The study attributes this, in part, to the disparity of ages in a kindergarten classroom.  Most kindergarten classrooms have children who are either 5 or 6 years old.  The study shows that younger children are more likely to be rated by their teacher as being inattentive and hyperactive — and potentially put on medication for it.  However, it’s more likely that these ratings by teachers reflect the immaturity of the children rather than actual ADD or ADHD.

ADD/ADHD is considered a developmental disorder.  But all children within the same age range don’t all reach a given developmental milestone at the same time. In fact, most children do not develop selective attention until 6 or 7 years of age. Children are also starting kindergarten later due to increased academic demands.  It make sense that a class of kindergarten children are able to do first grade work since many of them are 6 years old.  Imagine the stress of a five-year-old who may be somewhat on the late side of developing selective attention being required to achieve at least one grade level above his age.  The pressure from teachers, parents and peers can lead to acting-out behavior that might be expected under the circumstances, but could lead to a professional evaluation.

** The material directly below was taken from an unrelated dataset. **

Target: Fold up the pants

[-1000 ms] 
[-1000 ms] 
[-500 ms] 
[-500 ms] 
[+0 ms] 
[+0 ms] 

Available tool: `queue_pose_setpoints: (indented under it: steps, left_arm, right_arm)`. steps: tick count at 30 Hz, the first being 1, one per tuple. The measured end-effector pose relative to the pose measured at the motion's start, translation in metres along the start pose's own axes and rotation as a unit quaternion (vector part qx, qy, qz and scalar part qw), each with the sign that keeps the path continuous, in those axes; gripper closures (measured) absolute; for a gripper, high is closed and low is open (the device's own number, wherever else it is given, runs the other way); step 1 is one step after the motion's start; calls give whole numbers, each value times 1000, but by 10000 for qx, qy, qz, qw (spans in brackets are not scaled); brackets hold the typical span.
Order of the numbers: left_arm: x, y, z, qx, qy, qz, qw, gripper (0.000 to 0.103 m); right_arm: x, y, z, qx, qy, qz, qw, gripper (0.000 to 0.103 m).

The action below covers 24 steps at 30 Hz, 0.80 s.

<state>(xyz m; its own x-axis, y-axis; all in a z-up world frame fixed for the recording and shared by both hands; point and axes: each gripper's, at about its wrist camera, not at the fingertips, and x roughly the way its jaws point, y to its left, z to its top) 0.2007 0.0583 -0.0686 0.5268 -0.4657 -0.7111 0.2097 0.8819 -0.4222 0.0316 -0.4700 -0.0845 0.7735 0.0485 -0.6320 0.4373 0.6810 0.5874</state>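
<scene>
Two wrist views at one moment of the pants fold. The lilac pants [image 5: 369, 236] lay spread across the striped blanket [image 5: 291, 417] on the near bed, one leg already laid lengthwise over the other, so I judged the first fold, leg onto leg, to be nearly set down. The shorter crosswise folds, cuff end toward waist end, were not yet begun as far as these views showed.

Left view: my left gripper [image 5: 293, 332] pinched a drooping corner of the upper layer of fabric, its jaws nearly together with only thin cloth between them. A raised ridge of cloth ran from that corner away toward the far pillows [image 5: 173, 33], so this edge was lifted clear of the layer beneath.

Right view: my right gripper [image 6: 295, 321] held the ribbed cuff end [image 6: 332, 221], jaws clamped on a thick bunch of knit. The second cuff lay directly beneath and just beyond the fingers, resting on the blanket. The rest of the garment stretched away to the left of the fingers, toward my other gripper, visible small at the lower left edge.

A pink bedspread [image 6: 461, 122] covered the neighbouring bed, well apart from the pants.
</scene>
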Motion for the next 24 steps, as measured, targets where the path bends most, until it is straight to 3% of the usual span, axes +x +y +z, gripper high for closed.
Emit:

Parents, teachers, and physicians should be careful to consider not only the chronological age of the child but also the developmental age when considering a possible diagnosis of ADD/ADHD. Perhaps the child should be placed in a pre-K class where he or she is truly with peers and the work is more appropriate to the child’s development.  This would be a far more appropriate intervention than medication.  (Unfortunately, I have found that school districts may not want to put a 5-year-old in preschool or pre-K because they may not receive funding for the child when state guidelines say a child of 5 must be in kindergarten.)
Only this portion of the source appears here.